Otro caso curioso es el de las profesiones. Si tenemos doctor en inglés (para el cual no existe forma femenina), ¿usamos médico o médica? ¿Vamos a traducir la palabra cada vez que aparezca en el texto como: los médicos y las médicas asistentes al congreso…, o los médicos y las médicas que tomaron parte en la operación…? En uno de los PDF que he puesto al principio leí que esto no era duplicación, ya que eran cosas distintas. ¿De verdad son cosas distintas? Lingüísticamente hablando, médico es un sustantivo masculino singular, y médica es un sustantivo femenino singular.

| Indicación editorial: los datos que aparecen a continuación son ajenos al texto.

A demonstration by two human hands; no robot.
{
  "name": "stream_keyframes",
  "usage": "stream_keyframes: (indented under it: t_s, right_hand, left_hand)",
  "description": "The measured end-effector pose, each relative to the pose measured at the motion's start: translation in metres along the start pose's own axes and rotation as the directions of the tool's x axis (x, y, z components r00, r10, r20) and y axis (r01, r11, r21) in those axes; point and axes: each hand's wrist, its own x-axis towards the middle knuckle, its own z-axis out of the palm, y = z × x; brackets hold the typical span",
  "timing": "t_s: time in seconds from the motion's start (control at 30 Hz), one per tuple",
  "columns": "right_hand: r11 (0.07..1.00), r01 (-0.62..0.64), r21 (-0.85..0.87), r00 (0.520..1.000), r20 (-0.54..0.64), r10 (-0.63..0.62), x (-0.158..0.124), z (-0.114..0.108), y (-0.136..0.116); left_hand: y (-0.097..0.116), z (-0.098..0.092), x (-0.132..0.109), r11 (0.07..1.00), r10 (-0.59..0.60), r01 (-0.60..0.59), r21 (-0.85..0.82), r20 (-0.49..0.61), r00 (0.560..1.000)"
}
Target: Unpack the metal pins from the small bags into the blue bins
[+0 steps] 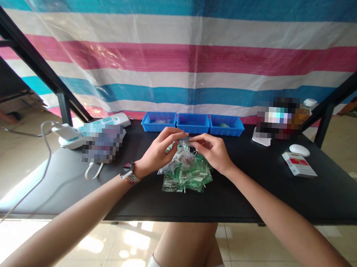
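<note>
Your left hand (157, 150) and right hand (212, 151): fingertips pressed together, both pinching clear packet (184, 144) above green packet pile (186, 174).

Pile of small clear plastic bags holding green parts (185, 172) lies mid-front on the black flat table (253, 194). Left hand (157, 152) and right hand (212, 151) meet over the pile's far edge. Behind them, three blue plastic trays (193, 123) sit side by side at the table's back. White power strip (75, 135) lies far left; red-and-white carton (299, 164) right, white oval mouse (299, 149) just behind it.
</note>
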Motion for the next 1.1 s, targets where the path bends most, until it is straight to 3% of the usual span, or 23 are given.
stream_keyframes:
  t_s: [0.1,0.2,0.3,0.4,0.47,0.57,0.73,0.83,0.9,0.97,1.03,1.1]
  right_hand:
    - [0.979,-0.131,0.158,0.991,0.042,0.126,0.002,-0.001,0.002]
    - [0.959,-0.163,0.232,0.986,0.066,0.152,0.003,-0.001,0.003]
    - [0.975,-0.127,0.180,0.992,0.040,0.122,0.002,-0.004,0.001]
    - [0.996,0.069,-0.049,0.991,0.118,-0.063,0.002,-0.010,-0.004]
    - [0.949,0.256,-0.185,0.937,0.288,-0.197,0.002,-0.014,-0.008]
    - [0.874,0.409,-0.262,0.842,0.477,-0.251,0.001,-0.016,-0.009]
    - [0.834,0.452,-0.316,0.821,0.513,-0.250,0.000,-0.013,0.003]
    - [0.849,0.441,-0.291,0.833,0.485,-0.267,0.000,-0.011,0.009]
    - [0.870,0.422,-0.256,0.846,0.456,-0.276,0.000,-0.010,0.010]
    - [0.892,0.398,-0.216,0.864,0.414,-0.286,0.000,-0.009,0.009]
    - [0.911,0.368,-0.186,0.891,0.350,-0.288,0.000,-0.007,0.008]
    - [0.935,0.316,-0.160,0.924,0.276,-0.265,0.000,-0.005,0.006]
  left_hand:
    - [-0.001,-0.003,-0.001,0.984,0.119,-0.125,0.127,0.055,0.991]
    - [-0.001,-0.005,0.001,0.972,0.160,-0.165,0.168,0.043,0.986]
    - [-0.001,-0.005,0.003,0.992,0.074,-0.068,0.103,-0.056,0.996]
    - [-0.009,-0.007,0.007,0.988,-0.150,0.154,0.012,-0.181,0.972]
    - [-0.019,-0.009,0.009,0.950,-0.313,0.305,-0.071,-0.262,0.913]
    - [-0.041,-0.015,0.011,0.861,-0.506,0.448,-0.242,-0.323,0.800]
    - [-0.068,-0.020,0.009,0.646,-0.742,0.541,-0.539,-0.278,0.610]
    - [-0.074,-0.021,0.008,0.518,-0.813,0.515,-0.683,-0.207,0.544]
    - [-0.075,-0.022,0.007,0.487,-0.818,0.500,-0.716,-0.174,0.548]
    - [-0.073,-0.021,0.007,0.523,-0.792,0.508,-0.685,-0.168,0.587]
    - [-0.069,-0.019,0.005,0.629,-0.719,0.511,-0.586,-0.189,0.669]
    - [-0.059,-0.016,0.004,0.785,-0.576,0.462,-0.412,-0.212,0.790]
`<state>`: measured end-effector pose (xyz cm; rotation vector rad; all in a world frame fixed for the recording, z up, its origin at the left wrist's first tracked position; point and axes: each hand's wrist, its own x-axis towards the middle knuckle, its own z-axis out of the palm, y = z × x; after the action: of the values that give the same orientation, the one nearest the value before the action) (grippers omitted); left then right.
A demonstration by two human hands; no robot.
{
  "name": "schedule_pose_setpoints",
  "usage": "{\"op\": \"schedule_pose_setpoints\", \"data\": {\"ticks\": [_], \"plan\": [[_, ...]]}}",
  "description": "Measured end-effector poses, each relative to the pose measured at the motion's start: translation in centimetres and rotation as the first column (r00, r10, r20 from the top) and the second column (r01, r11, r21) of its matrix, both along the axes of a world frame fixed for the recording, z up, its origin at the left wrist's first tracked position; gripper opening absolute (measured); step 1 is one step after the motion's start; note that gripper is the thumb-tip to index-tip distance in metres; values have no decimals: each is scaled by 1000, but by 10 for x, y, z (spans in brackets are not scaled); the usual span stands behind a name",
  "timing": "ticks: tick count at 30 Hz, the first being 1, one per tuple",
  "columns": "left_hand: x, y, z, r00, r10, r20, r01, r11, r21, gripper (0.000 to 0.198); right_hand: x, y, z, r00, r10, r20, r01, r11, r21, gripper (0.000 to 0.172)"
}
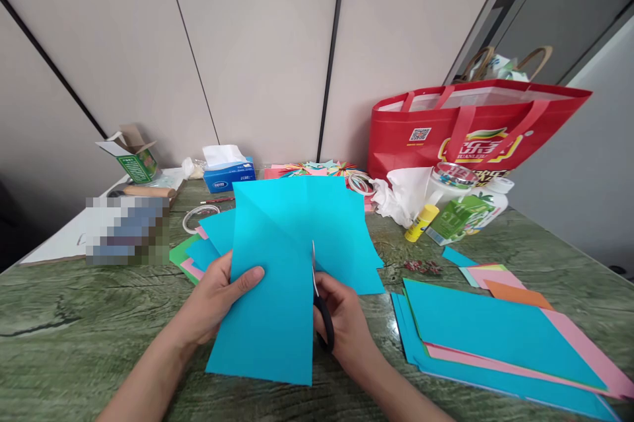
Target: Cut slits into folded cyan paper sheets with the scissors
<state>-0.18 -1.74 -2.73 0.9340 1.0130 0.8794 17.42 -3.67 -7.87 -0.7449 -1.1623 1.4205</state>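
Note:
A large sheet of blue paper (275,316) is held up over the table, cut from its near edge to about the middle. My left hand (222,296) grips its left side, thumb on top and the other fingers behind. My right hand (341,316) holds black-handled scissors (323,323), whose blade points away from me at the inner end of the cut. The right part of the sheet bends back beyond my right hand. Part of the scissors is hidden by the paper and my fingers.
Stacked coloured paper (495,329) lies at the right. Behind it stand a glue stick (422,222), a green carton (458,220) and a red bag (421,125). A tissue box (229,177) and a tape roll (201,218) are at the back left, near more coloured sheets (215,234).

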Motion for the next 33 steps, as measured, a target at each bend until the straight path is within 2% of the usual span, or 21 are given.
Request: {"op": "schedule_pose_setpoints", "data": {"ticks": [15,23,33], "plan": [[-2,0,-3,1000,-2,6,2,1000,2,44,-2,-1,3,999,-47,15,47,999,-15,23],[-1,1,-4,999,-22,24,23,1000,-3,52,-1,0,3,999,-42,5,42,999,-26,25],[-3,0,-10,1000,-25,12,25,1000,-5,32,-1,1,5,998,-63,19,64,997,-38,25]]}}
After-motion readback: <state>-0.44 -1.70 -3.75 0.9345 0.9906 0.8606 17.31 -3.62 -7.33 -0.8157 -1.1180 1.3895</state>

A nivel lingüístico tienen la misma categoría, sólo se diferencian en el género. ¿No es esa diferencia sino una extrapolación de algo abstracto en algo concreto, como las diferencias de los roles masculinos y femeninos dentro de la sociedad y la continua lucha de la mujer por estar al mismo nivel que el hombre?

Y después del rollo, doy paso a los comentarios, que me gustaría conocer vuestras opiniones, sobre todo desde el punto de vista de la traducción: ¿es viable la traducción feminista?  ¿Consideráis que, efectivamente, el uso del género no marcado como género unitario puede resultar ofensivo? ¿Cuántos os planteáis este tema y con qué profundidad cuando estáis trabajando con un texto que podría «desdoblarse» para adecuarse a ambos géneros por separado?

¿Y qué decir de estos casos en la interpretación? Sería una auténtica locura intentar hacer algo así en una cabina o en una interpretación consecutiva, ¿no os parece? ¿Algún intérprete que me lea ha tenido problemas en alguna ocasión a este respecto?

Espero vuestros comentarios, que me parece un tema muy interesante aplicado a nuestra profesión.